Study Evaluating Combination of Luspatercept in LR-MDS Without RS Having Failed or Being Ineligible to ESA

Phase 1

Recruiting

• Conditions: MDS; Myelodysplastic Syndromes
• Interventions: Drug: Luspatercept Injection [Reblozyl]; Drug: Eprex

• Registration Number: NCT05181735
• Lead Sponsor: Groupe Francophone des Myelodysplasies

Brief Summary

Study of the combination of luspatercept in low-risk myelodysplastic syndrom (LR-MDS) without ring sideroblasts (RS) having failed or being ineligible to ESA

Detailed Description

Part A of the trial=Dose-finding Study: Determination the optimal dose level in terms of both toxicity and efficacy for luspatercept + ESA

Part B : Determination of the superiority and efficacy of the association Luspatercept+ESA (erythroipoiesis Stimulating Agent) over luspatercept alone in patients with lower risk MDS who failed to achieve a response or who subsequently relapsed after ESA, wihtout disease progression

Study Timeline

• Study First Submitted: 2021-12-20
• Study First Submitted QC: 2021-12-20
• Study First Posted: 2022-01-06
• Study Start: 2022-05-18
• Status Verified: 2025-05
• Last Update Submitted: 2025-05-06
• Last Update Posted: 2025-05-09
• Primary Completion: 2028-12-19
• Study Completion: 2029-06-19

Recruitment & Eligibility

• Status: RECRUITING
• Sex: All
• Target Recruitment: 150

Inclusion Criteria

Patients must meet all of the following criteria to participate in the study:

• Myelodysplastic syndrome according to current WHO classification

• Age ≥ 18 years

• Patients with lower risk MDS according to IPSS classification (LOW, INT-1) without RS who failed to achieved a response or who subsequently relapse after ESA (at least 60000 U EPO-a over at least 12weeks or equivalent), without disease progression (or ineligible to ESA defined by EPO > 500 UI/l)

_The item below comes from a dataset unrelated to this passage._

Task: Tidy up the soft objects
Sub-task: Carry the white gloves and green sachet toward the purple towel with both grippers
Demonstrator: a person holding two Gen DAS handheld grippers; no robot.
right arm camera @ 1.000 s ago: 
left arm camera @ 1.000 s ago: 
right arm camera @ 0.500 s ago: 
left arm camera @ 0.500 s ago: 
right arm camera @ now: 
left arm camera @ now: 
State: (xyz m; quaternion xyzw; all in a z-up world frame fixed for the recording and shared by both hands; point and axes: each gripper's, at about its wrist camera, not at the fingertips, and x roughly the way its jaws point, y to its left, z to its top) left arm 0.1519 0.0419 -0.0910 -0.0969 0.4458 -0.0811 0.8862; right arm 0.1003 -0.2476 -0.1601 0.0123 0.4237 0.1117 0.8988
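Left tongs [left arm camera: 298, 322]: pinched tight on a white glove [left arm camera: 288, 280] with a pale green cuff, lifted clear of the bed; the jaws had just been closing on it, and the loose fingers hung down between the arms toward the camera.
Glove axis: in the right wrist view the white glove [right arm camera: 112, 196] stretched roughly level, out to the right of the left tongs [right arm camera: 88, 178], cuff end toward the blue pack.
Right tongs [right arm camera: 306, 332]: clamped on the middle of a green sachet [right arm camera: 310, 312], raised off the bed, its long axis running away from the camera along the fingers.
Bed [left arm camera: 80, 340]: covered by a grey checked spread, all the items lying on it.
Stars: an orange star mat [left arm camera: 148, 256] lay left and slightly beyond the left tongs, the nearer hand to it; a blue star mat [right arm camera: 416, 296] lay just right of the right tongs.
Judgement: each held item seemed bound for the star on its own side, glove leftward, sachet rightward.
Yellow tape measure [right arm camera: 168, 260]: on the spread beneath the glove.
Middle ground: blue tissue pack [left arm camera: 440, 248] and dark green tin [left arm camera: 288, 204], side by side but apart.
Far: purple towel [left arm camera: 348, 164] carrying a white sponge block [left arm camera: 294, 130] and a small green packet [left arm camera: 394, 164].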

• Hemoglobin < 9 gr/dl or Transfusion dependant (at least 3 RBCs in 16 wk in at least 2 transfusion episodes)

• Non del(5q) syndrome

• Adequat renal function, defined by creatinine less than 1.5 times the upper limit of normal, creatinine clearance ≥ 40 mL/min (MDRD formula).

• Adequat liver function, defined by total bilirubin and transaminases less than 1.5 times the upper limit of normal.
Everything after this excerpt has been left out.